The following table sets forth the primary objectives addressed by each component of our executive compensation programs.
Type of Compensation | Objectives Addressed | |
---|---|---|
Base Salary | Competitive Compensation | |
Annual Non-Equity Incentive Bonus |
Competitive Compensation; Motivation; Reward |
|
Long-Term Incentive Compensation (Stock Options and Restricted Shares) |
Retention; Reward; Motivation; Alignment of Interests with Stockholders |
Our named executive officers are also provided severance and change-in-control protections, which can be triggered in a number of scenarios, and also may participate in our standard pension and retirement plans on the same basis as our associates generally. Our named executive officers are not generally provided with any material perquisites. However, Ms. Utter received (i) reimbursement of relocation expenses, and (ii) commuting expenses through August 2008 as part of the compensation package negotiated with her when she joined the company in March 2008, and Mr. Graves received reimbursement of relocation expenses associated with his move from Pennsylvania to California in December 2009. With the exception of Ms. Utter and Mr. Graves, the compensation amounts reflected in the tables that follow this compensation discussion and analysis do not reflect the payment or provision of any perquisites.
Process
Our compensation committee generally meets at least three times a year formally and on more occasions as needed. Members of our compensation committee also discuss compensation matters with our chief executive officer and among themselves informally throughout the year in an effort to both (i) monitor the appropriateness of our executive compensation packages on an on-going basis and (ii) prepare for the formal compensation committee meetings and the definitive compensation decisions that are made at those meetings.

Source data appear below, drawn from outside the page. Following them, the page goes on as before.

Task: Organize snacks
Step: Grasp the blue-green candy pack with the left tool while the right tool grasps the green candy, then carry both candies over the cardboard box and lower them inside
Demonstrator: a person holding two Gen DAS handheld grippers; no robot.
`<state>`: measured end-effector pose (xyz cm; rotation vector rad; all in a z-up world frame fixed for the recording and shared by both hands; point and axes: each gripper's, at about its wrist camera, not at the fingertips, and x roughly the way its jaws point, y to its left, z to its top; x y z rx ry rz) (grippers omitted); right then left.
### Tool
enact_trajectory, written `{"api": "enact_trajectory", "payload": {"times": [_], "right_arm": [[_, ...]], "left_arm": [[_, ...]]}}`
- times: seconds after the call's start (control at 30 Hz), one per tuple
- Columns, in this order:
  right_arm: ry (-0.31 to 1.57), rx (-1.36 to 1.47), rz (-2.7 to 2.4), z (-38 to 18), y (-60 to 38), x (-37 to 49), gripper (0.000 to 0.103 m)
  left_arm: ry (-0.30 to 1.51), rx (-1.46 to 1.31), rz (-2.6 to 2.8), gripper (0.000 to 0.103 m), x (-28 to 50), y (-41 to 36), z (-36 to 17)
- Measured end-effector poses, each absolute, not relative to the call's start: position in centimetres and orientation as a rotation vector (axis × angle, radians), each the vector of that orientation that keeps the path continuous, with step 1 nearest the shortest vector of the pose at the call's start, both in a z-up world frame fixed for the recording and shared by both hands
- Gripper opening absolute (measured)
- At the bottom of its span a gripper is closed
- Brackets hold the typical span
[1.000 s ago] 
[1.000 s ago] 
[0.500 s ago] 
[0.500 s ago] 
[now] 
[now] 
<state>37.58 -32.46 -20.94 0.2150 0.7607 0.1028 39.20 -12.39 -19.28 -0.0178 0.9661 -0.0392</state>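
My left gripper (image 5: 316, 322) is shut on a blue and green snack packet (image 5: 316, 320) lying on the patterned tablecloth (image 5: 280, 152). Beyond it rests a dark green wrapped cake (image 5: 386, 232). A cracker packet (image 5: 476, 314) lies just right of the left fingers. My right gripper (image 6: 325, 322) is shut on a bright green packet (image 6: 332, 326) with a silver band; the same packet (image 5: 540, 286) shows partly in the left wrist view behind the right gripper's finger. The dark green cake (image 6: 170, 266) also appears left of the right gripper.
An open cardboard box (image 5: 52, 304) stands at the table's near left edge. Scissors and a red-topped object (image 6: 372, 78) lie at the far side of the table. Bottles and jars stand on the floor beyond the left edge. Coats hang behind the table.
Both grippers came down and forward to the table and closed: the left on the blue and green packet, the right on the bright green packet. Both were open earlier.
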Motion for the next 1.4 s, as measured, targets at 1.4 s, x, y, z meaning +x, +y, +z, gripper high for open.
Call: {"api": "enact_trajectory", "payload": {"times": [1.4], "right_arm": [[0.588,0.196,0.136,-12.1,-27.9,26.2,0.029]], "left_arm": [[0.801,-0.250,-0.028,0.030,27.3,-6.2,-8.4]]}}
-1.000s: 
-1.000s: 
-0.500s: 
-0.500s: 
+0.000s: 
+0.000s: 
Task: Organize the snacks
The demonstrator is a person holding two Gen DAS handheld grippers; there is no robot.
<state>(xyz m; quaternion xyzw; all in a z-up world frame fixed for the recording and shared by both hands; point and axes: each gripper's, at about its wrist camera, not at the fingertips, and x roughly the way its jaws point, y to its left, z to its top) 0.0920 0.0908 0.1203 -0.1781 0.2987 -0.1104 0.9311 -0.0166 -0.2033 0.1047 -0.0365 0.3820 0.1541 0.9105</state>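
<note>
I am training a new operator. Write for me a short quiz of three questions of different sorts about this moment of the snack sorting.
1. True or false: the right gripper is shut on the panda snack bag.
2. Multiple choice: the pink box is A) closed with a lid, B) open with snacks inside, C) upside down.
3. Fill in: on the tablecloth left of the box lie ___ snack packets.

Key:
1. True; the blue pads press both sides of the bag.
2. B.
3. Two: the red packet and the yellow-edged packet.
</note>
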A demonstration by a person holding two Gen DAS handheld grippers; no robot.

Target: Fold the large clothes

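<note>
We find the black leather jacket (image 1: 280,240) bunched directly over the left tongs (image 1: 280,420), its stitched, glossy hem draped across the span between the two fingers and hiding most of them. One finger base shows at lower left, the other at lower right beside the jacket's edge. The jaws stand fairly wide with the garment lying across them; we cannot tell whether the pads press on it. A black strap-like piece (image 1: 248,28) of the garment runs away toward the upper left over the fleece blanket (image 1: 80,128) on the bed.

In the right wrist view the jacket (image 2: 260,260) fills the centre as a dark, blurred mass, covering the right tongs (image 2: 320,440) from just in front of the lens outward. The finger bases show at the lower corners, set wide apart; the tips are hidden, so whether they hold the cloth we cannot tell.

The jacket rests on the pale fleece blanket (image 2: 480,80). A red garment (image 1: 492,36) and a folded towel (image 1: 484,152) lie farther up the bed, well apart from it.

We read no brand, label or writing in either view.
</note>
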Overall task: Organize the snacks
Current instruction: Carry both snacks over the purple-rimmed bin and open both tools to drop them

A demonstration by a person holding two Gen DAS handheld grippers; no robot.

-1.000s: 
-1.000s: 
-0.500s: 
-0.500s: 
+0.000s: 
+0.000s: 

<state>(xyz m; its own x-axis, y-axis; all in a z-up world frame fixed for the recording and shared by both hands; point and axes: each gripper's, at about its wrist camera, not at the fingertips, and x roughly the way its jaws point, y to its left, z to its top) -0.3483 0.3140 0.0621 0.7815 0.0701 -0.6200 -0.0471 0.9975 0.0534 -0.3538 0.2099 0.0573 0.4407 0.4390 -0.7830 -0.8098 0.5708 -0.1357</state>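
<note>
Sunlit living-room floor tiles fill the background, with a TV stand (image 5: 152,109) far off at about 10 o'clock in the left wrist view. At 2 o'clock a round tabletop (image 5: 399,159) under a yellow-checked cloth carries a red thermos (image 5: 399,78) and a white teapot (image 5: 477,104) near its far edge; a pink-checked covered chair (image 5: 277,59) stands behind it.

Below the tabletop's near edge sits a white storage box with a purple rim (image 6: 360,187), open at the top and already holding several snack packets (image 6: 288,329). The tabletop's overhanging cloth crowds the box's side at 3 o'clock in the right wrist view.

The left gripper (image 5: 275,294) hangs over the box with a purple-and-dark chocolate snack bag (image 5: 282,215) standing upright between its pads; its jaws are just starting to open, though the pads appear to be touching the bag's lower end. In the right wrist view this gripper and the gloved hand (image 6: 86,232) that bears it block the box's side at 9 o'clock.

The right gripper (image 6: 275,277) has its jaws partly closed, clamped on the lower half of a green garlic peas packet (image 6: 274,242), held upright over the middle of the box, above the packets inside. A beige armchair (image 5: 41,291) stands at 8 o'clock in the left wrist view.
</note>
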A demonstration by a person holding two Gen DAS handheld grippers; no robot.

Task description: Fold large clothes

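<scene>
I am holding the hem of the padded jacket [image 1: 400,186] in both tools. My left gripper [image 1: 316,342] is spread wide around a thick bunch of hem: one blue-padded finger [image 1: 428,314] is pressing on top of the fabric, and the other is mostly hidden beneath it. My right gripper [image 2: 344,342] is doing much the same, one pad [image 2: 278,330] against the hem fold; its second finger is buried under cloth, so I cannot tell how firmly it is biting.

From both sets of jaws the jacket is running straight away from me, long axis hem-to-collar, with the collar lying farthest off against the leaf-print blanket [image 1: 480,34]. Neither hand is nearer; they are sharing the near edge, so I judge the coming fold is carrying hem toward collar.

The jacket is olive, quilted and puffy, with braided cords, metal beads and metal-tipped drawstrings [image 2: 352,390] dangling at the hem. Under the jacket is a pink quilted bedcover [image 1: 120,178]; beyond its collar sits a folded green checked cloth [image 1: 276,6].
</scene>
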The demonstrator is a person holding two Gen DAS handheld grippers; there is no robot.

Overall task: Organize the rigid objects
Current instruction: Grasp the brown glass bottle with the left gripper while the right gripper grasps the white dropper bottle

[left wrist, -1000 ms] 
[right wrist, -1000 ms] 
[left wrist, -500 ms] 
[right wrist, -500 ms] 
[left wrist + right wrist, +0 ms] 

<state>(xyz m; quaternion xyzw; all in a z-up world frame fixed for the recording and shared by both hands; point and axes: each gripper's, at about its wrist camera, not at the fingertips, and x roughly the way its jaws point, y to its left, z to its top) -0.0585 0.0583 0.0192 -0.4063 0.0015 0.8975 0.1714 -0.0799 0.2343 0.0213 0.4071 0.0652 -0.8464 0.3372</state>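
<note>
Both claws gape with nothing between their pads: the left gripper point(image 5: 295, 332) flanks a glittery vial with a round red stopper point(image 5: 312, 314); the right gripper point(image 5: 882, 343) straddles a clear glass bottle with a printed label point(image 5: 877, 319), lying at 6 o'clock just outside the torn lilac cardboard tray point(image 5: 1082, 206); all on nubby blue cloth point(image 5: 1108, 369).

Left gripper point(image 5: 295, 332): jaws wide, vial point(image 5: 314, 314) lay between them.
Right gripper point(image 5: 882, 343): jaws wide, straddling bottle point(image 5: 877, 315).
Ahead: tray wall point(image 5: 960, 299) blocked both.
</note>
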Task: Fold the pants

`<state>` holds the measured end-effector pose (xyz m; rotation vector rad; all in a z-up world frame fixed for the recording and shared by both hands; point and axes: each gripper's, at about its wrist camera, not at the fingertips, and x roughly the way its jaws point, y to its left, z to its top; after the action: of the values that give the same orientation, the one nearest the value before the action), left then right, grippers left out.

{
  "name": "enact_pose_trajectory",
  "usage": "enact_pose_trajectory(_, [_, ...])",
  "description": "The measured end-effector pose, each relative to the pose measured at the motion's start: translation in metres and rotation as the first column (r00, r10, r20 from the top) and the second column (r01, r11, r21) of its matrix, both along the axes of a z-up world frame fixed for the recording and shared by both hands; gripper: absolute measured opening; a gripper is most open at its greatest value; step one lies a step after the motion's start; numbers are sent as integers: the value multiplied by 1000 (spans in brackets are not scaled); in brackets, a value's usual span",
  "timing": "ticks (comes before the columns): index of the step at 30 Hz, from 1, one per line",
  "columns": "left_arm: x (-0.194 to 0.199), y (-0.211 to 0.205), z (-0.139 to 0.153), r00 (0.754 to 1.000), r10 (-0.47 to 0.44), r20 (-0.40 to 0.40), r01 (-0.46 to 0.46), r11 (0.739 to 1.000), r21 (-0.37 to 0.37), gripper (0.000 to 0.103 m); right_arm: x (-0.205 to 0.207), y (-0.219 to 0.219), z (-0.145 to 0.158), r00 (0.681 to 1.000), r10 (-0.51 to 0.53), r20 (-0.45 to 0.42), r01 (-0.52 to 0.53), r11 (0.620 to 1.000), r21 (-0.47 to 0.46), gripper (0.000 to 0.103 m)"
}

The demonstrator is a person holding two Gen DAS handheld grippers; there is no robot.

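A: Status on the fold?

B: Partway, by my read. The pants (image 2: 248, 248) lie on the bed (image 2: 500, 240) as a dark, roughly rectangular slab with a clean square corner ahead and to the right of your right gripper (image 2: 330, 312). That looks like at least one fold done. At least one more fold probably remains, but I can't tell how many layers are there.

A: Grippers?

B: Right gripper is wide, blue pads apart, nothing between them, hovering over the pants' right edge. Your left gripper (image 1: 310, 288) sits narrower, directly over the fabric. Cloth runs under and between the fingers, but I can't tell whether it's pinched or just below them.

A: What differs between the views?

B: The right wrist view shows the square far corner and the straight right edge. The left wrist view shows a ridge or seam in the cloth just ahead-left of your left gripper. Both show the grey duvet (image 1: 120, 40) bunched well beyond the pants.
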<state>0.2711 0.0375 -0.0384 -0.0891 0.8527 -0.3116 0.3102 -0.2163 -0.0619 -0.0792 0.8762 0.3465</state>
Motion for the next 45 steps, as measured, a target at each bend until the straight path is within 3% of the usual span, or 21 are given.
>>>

At formal compensation committee meetings, our chief executive officer presents the compensation committee with his recommendations regarding compensation for the named executive officers, including recommendations as to (i) base salaries and non-equity incentive award targets for the upcoming year and (ii) the actual payouts under the annual non-equity incentive awards granted to the named executive officers for the previous year.
In connection with these recommendations, the compensation committee is provided with information on the executive officers' existing compensation arrangements and compensation history, if requested. The committee is also provided (and considers) our actual financial performance during the previous year, both in relation to the performance targets set in the previous year and in relation to the industry as a whole. Other factors, including the executive officer's individual performance and any extraordinary efforts or hurdles faced by the executive officer in the previous year, may also be considered.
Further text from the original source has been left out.